Report only how many lines of the records contain the word "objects".

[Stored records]

━━━━━━━━━━━━━━━━

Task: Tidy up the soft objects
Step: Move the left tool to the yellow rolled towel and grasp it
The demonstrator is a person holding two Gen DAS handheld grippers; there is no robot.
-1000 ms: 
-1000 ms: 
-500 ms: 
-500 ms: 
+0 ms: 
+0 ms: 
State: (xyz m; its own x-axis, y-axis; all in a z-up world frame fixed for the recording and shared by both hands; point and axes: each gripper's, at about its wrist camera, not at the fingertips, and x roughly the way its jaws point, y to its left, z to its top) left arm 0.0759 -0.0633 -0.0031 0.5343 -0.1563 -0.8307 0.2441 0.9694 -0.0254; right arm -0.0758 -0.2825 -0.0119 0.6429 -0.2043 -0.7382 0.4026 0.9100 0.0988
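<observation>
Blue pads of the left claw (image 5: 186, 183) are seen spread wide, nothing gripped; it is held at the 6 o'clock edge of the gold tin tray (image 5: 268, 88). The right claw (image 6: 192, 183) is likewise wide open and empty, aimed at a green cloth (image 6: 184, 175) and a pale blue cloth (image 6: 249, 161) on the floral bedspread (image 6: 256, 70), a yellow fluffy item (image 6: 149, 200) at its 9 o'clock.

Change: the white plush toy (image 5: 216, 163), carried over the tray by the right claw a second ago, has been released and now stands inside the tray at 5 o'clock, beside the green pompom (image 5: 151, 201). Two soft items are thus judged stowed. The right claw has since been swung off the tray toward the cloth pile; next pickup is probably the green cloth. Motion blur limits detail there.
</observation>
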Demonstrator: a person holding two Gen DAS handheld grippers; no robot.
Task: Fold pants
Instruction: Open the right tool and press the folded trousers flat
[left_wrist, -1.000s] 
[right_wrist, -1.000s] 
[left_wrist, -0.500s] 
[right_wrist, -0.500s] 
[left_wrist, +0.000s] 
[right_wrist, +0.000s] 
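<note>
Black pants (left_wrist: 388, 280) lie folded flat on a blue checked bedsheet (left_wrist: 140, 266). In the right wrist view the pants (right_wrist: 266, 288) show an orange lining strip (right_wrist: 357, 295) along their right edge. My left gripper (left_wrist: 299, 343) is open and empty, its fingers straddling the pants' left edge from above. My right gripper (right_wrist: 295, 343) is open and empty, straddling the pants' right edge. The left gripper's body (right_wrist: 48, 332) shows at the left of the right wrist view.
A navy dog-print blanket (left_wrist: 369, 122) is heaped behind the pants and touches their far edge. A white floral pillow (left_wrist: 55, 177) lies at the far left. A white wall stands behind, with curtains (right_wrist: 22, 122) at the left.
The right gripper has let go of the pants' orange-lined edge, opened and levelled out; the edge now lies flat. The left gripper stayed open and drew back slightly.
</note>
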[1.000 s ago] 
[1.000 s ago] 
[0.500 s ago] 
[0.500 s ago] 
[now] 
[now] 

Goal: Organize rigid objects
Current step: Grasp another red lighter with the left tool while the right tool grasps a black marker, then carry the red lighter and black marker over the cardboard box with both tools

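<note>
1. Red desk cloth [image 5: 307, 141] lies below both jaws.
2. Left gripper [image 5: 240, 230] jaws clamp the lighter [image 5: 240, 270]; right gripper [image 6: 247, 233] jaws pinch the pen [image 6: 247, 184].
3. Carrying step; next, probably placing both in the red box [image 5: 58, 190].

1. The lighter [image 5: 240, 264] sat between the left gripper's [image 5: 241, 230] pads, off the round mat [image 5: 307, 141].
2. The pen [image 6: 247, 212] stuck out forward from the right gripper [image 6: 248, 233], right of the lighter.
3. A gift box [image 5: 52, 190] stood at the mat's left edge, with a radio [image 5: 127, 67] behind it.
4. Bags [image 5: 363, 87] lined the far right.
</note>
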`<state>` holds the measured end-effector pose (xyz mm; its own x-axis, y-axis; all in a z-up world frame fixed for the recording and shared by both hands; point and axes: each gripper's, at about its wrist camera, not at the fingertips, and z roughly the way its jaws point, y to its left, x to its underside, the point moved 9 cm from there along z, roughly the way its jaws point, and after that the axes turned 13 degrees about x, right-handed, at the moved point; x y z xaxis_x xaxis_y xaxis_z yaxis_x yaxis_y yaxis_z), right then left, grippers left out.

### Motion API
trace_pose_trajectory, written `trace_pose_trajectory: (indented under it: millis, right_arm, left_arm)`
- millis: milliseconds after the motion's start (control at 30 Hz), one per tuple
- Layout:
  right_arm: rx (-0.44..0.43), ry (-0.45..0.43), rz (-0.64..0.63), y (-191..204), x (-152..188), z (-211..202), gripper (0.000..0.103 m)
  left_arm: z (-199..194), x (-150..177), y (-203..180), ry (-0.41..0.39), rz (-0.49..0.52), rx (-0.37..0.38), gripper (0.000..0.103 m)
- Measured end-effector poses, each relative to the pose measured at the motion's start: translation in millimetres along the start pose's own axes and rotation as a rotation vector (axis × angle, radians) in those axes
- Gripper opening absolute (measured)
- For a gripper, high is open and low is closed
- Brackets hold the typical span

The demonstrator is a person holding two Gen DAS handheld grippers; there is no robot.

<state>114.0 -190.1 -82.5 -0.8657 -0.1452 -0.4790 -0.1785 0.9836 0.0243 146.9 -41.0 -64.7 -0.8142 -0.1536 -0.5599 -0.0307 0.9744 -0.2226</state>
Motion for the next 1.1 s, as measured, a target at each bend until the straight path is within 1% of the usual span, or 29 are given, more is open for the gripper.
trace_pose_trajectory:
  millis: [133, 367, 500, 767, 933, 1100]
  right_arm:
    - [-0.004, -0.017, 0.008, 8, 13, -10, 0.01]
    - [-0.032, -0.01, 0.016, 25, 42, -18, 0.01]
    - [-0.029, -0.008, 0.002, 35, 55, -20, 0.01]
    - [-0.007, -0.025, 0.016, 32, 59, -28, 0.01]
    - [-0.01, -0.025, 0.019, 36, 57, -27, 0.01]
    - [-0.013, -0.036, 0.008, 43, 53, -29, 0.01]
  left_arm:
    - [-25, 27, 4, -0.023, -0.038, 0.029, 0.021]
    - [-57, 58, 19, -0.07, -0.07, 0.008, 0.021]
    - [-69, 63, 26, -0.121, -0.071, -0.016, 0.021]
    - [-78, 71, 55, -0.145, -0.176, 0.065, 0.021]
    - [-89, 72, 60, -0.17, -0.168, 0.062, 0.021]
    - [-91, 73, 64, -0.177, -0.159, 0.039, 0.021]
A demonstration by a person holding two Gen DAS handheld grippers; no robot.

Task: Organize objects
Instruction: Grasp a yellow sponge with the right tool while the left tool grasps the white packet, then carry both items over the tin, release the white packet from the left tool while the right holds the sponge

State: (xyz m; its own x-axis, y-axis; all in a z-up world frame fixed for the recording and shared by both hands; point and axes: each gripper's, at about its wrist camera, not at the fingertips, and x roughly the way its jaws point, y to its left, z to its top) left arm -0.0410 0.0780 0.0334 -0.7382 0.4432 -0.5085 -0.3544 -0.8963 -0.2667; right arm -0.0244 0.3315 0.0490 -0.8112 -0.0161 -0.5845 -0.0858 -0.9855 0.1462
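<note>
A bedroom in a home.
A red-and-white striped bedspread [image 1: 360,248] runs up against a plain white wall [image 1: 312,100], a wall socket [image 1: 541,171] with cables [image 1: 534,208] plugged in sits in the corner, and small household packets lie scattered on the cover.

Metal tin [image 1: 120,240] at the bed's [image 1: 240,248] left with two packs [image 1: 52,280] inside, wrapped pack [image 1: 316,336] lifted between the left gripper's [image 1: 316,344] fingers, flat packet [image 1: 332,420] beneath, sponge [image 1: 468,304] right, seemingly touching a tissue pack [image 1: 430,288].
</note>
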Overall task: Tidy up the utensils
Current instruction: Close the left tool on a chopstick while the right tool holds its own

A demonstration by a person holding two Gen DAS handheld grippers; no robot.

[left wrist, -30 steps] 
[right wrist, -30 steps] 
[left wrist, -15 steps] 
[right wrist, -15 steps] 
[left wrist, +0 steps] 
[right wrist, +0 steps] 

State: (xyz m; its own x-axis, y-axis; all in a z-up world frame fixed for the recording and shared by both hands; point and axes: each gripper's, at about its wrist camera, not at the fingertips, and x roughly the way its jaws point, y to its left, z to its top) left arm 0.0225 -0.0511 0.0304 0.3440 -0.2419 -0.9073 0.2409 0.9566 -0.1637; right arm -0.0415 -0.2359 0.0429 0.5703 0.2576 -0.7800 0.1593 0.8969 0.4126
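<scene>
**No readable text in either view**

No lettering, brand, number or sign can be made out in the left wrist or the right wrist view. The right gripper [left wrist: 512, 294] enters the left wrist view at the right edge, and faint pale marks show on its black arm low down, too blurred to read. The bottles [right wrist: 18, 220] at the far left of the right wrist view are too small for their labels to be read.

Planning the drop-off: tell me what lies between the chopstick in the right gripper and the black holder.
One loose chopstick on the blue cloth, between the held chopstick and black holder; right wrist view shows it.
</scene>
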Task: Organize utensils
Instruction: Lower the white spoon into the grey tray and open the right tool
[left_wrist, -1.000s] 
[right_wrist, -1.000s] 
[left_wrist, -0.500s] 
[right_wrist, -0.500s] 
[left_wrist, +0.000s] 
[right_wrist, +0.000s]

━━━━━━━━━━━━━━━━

● Result below:
3